BREAKING - Former CPRIT Executive Indicted by Grand Jury

Breaking news in the Cancer Prevention Research Institute of Texas (CPRIT) case - former executive Jerry Cobb was indicted earlier this morning by a grand jury. The Austin American-Statesman was the first to report:

A Travis County grand jury has indicted Jerald “Jerry” Cobbs, an executive at the Cancer Prevention and Research Institute of Texas who was involved in the awarding of an $11 million grant to a Dallas company without the required scientific and business reviews.

The first-degree felony indictment charges Cobbs with securing execution of a document by deception. According to the penal code, a person commits an offense if, with the intent to defraud, he causes another to sign or execute any document affecting the financial interest of any person.

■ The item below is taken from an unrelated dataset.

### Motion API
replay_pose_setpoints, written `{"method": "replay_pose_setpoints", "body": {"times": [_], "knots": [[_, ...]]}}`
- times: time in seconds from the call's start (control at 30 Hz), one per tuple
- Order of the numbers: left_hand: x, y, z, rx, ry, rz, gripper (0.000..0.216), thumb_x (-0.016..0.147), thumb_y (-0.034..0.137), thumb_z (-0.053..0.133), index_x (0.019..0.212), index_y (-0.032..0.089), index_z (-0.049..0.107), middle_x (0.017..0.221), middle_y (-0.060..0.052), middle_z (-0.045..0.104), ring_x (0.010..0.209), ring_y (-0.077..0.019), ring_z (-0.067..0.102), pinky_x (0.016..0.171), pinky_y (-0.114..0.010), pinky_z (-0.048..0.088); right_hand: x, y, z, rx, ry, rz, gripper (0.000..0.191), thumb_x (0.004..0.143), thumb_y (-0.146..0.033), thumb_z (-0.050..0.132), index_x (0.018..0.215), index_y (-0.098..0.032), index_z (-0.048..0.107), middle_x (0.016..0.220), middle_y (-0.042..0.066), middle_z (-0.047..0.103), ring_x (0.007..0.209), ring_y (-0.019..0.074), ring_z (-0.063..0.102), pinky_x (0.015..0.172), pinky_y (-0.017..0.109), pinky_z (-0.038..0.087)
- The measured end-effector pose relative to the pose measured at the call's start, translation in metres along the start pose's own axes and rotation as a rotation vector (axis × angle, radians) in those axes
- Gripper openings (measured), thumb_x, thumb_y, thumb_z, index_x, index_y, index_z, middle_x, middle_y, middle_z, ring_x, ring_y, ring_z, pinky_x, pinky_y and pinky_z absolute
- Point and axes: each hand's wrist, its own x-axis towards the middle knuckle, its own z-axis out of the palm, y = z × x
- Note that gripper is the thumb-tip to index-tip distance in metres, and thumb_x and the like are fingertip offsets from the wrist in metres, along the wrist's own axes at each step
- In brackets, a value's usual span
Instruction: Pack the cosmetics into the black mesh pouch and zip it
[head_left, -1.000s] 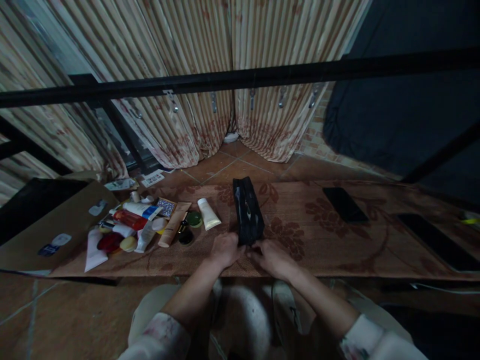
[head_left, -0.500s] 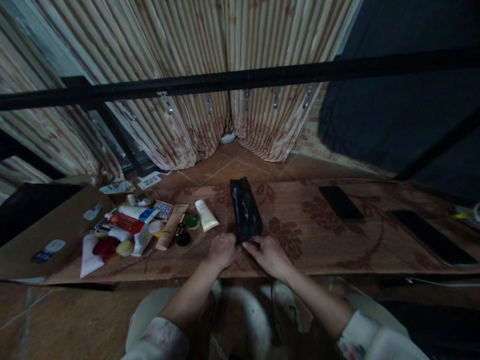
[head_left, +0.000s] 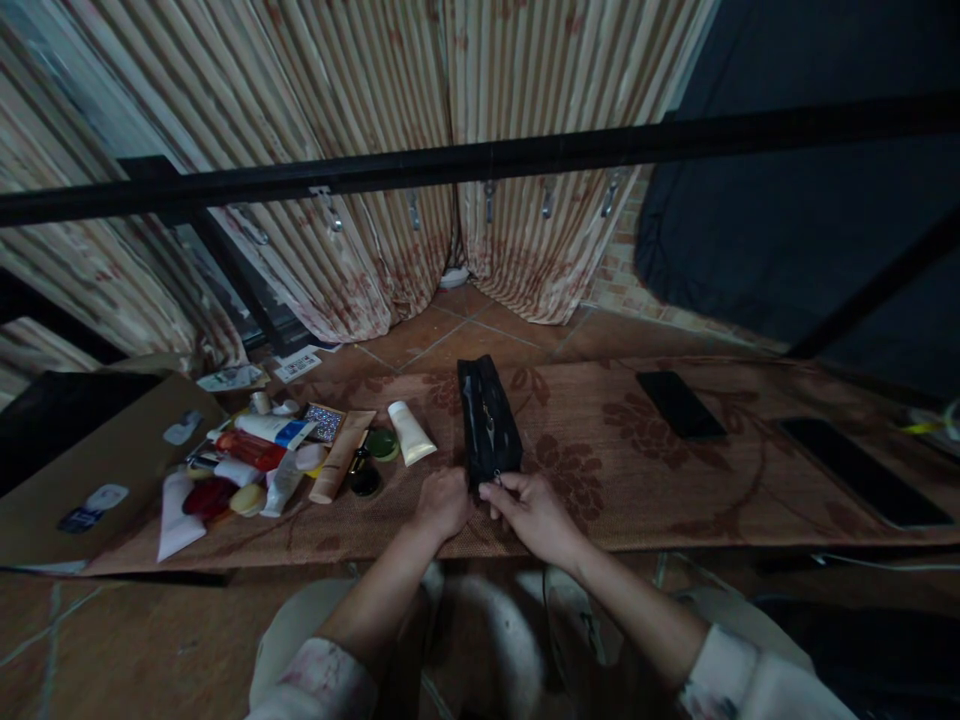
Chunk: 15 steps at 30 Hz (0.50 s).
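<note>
A black zip pouch (head_left: 486, 410) lies lengthwise on the patterned cloth in front of me, its zipper running along the top and a metal pull showing midway. My left hand (head_left: 444, 503) is closed on the pouch's near left corner, fingertips partly hidden. At the near right corner, thumb and fingers of my right hand (head_left: 529, 505) pinch the near end, where a small metallic bit shows. A white tube (head_left: 411, 434) rests just left of the pouch. Beside it are a green round jar (head_left: 383, 444), a small black bottle (head_left: 364, 478) and a beige tube (head_left: 341, 460).
A pile of cosmetics, with a red bottle (head_left: 251, 450) and a pink tube (head_left: 180, 515), lies left beside a cardboard box (head_left: 112, 475). Two dark flat phone-like slabs (head_left: 681, 405) lie on the right. A black metal bar (head_left: 420, 165) with hooks crosses before the curtains.
My right hand's fingers have shifted slightly at the pouch's near end, with the thumb now more visible. The pouch and left hand stay nearly in place.
</note>
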Motion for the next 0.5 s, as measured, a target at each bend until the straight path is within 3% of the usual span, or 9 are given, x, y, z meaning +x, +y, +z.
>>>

CPRIT came under scandal when it became clear the agency, which was created to fund cancer research in Texas, was redirecting millions to GOP donors. The Dallas Morning News was the first to uncover Abbott's negligence:

Abbott’s absence from CPRIT’s crucial deliberations was hardly unusual. Though state law grants a seat to the attorney general or one of his staff members, Abbott never has attended any of CPRIT’s 23 meetings. Even as the agency was barreling toward near-death, he sent an aide to fill the chair.

Greg Abbott, despite sitting on the board of CPRIT, did nothing to end the corruption:

In the more than four years he served on the state cancer agency's governing board, Texas Attorney General Greg Abbott exercised no oversight as the agency made misstep after misstep in awarding tens of millions of dollars to commercial interests.

The state's top lawyer and watchdog instead appointed one of his deputies, who missed about a third of the Cancer Prevention and Research Institute of Texas Oversight Committee meetings, and, by all accounts, was not much of a presence in the agency's questionable decision-making.

We will have more on this story as it develops.